Deswegen ein Motto und Tip von mir: "Erst Denken, dann Töten!"

Gruß
Lücke


----------



## olafjans (12. Mai 2009)

*AW: Großkarpfen - wie verwerten ?*

Wenn man einen so grossen Fisch räuchert, sollte man ihn natürlich filetieren und in Streifen schneiden. 

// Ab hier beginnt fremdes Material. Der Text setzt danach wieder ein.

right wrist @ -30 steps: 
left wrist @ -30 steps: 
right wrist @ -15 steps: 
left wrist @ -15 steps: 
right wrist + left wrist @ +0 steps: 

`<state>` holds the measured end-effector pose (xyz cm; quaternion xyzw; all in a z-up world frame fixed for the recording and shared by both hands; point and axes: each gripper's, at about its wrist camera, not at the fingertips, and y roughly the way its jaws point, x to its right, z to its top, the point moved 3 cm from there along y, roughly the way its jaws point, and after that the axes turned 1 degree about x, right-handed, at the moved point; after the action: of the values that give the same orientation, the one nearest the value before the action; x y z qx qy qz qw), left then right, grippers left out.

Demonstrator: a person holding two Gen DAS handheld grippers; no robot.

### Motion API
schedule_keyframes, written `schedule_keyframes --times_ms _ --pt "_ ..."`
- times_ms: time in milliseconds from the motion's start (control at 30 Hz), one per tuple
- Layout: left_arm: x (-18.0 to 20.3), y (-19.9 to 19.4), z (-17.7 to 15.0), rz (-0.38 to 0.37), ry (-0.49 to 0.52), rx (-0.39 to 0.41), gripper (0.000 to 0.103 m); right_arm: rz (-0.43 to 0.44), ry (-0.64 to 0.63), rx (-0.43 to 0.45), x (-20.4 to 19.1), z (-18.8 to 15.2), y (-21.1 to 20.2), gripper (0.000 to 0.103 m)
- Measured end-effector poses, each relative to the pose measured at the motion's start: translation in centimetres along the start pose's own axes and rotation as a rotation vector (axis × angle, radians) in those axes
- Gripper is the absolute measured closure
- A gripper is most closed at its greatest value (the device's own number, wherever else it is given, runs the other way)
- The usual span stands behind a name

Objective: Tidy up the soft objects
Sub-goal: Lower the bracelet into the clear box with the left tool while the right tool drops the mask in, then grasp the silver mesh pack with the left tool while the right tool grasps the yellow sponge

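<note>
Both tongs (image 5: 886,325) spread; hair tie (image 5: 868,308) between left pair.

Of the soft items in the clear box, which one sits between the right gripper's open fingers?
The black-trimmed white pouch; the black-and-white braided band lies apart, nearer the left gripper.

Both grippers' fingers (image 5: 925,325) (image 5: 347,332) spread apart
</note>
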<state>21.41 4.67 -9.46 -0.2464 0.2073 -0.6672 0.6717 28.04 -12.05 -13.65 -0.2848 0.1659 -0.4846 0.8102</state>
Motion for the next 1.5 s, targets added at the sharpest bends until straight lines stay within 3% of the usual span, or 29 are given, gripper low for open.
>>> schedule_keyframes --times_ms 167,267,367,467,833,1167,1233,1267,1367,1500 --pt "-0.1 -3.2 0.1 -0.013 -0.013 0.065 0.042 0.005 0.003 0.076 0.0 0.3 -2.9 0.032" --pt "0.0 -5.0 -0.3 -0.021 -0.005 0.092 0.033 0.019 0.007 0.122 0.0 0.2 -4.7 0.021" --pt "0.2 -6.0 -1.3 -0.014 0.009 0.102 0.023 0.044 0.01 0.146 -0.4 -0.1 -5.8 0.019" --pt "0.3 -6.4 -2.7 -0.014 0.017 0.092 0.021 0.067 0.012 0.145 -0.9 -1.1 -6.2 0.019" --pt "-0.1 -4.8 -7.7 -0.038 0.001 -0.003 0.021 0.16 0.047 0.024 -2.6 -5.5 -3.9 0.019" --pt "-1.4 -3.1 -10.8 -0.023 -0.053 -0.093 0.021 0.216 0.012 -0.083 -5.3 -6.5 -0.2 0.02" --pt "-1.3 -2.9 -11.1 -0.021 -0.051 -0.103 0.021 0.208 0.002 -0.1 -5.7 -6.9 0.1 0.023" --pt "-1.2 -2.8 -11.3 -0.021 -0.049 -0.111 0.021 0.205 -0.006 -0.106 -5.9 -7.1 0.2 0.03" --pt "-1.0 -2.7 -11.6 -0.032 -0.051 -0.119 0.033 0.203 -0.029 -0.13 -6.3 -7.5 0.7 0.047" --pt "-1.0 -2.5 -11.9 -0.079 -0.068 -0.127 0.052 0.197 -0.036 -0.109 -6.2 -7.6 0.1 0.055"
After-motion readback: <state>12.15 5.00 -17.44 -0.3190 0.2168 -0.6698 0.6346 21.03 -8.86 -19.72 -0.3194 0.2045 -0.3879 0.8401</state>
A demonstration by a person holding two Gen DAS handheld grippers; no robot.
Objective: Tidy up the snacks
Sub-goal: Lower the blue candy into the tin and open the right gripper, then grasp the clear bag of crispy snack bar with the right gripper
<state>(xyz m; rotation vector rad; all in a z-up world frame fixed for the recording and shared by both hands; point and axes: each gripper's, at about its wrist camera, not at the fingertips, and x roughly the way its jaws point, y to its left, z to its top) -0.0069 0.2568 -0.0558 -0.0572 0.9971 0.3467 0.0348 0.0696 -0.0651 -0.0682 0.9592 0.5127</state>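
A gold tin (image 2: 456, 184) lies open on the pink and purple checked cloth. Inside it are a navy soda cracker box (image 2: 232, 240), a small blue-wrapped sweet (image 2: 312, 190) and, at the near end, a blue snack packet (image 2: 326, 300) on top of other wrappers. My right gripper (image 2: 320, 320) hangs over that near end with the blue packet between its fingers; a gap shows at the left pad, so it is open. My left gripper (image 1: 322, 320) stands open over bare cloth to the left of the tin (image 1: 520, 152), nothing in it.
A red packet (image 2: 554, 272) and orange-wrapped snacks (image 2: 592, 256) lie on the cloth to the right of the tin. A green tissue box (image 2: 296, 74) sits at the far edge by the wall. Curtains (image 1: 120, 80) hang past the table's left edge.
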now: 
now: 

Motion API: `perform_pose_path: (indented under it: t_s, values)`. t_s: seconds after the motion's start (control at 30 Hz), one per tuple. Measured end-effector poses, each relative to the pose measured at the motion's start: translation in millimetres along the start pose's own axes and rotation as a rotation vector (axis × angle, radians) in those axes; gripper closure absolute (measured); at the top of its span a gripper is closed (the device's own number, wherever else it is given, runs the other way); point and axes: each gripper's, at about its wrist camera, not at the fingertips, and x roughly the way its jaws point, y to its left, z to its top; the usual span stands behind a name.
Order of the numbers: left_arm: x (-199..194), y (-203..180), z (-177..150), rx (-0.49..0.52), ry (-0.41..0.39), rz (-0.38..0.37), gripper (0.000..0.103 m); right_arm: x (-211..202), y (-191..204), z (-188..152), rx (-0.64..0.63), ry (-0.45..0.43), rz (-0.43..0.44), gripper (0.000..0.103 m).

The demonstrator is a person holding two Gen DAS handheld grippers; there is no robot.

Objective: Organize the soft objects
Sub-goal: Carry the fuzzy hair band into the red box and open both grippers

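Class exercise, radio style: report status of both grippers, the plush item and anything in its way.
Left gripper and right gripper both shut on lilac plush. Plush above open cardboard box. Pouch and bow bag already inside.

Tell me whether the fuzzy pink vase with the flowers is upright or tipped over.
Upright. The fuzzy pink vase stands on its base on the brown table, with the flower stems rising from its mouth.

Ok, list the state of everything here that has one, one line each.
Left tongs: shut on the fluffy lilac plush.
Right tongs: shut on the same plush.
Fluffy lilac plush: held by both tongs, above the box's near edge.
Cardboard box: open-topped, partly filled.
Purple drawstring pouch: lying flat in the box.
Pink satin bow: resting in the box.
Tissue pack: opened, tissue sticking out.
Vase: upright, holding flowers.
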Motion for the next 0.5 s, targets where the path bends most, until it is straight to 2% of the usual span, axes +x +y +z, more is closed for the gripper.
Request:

Ich denke man sollte sich mehr ans Topic halten. Wenn ich in ei nem Vereinsgewässer angel, mit entsprechender Fischwirtschaft und mir Grosskarpfen schmecken, oder wenn er stark blutet, dann kann ich auch den ein oder anderen mitnehmen.


----------



## duck_68 (12. Mai 2009)

*AW: Großkarpfen - wie verwerten ?*

Karpfenschinken soll auch sehr lecker sein! Die Kalträucherung wird hier praktiziert... Die Verwertung von "kapitalen Fischen" wurde im Board bereits mehrfach diskutiert Die Resultate zeigen, dass es mitnichten stimmt, dass große (alte) Fischen nicht mehr schmecken!


----------



## FoolishFarmer (12. Mai 2009)

*AW: Großkarpfen - wie verwerten ?*

Große Karpfen lassen sich ganz prima verwerten. Selbst dann noch, wenn sie nicht aus ultra-oligortophen Seen stammen.
In den letzten Jahren haben sich bei mir zwei Zubereitungsarten klar rauskristallisiert:

*1. Filets geräuchert*
Dazu die Filets für 5-10h (z.B. über Nacht) in Lake einlegen:
Je nach Bedarf 5-10L Wasser, 55gr Salz/Liter, 1 Brühwürfel/2L, Zwiebeln, Loorberrblätter, Wacholderbeeren kurz aufkochen und dann abkühlen lassen. DIe Filets erst in die vollständig abgekühlte Lake geben.
Dann Räuchern, wiederum eine Nacht im Kühlschrank abkühlen lassen und dann verzehren. Damit ist auch der letzte Modergeschmack verschwunden!
Wenn sie aus sauberem Wasser kommen, kann man sie natürich auch gleich "heiß-aus-dem-Rauch" verzehren! #6

*2. Karpfenpommes*
Die Filets in fingerdicke Streifen schneiden, panieren, fritieren und verzehren. Geht super zusammen mit Fritten und Ketchup! :q Sämtliche Kinder (und nicht nur die), die das so probieren dürften waren bisher begeistert!
Die Panade ist einfach und schnell erstellt: Auf 18 Teile Paniermehl, kommt 1 Teil Fondor.
Die Filetstreifen kurz in Mehl wenden, in Ei tauchen und dann in die Panade.
Schnell, einfach und echt gut! :m

Das ganze funktioniert natürlich auch mit kleineren Karpfen. Aber zum einen sind deren Filets nicht so groß (lohnt dann kaum) und zum anderen schmecken die oft auch noch blau, oder aus dem Ofen sehr lecker. 
Also keine Scheu vor großen Karpfen in der Küche!:vik:


----------



## Camouflage (12. Mai 2009)

*AW: Großkarpfen - wie verwerten ?*

guten morgen zusammen,...
nehm zwar selbst höchstens mal n paar forellen oder zander vom fischen mit, konnte aber schonmal "karpfenpommes" probieren,...
wirklich sehr zum empfehlen,...
allerdings war die panade etwas anders,...
die "pommes" wurden roh mit senf bestrichen, daraufhin in mehl gewendet, anschließend in ei und dann in paniermehl gewälzt um im anschluss frittiert zu werden,....
das mit dem senf funzt auch super bei zanderfilets in der pfanne,... ;-)
lg,
nils


----------



## Wiederanfänger (12. Mai 2009)

*AW: Großkarpfen - wie verwerten ?*

Um auf das eigentliche Thema zurück zu kommen.
Vom Räuchern habe ich schon sehr viel gutes gehört.
Wer das beherscht, kann leckeren Fisch zaubern.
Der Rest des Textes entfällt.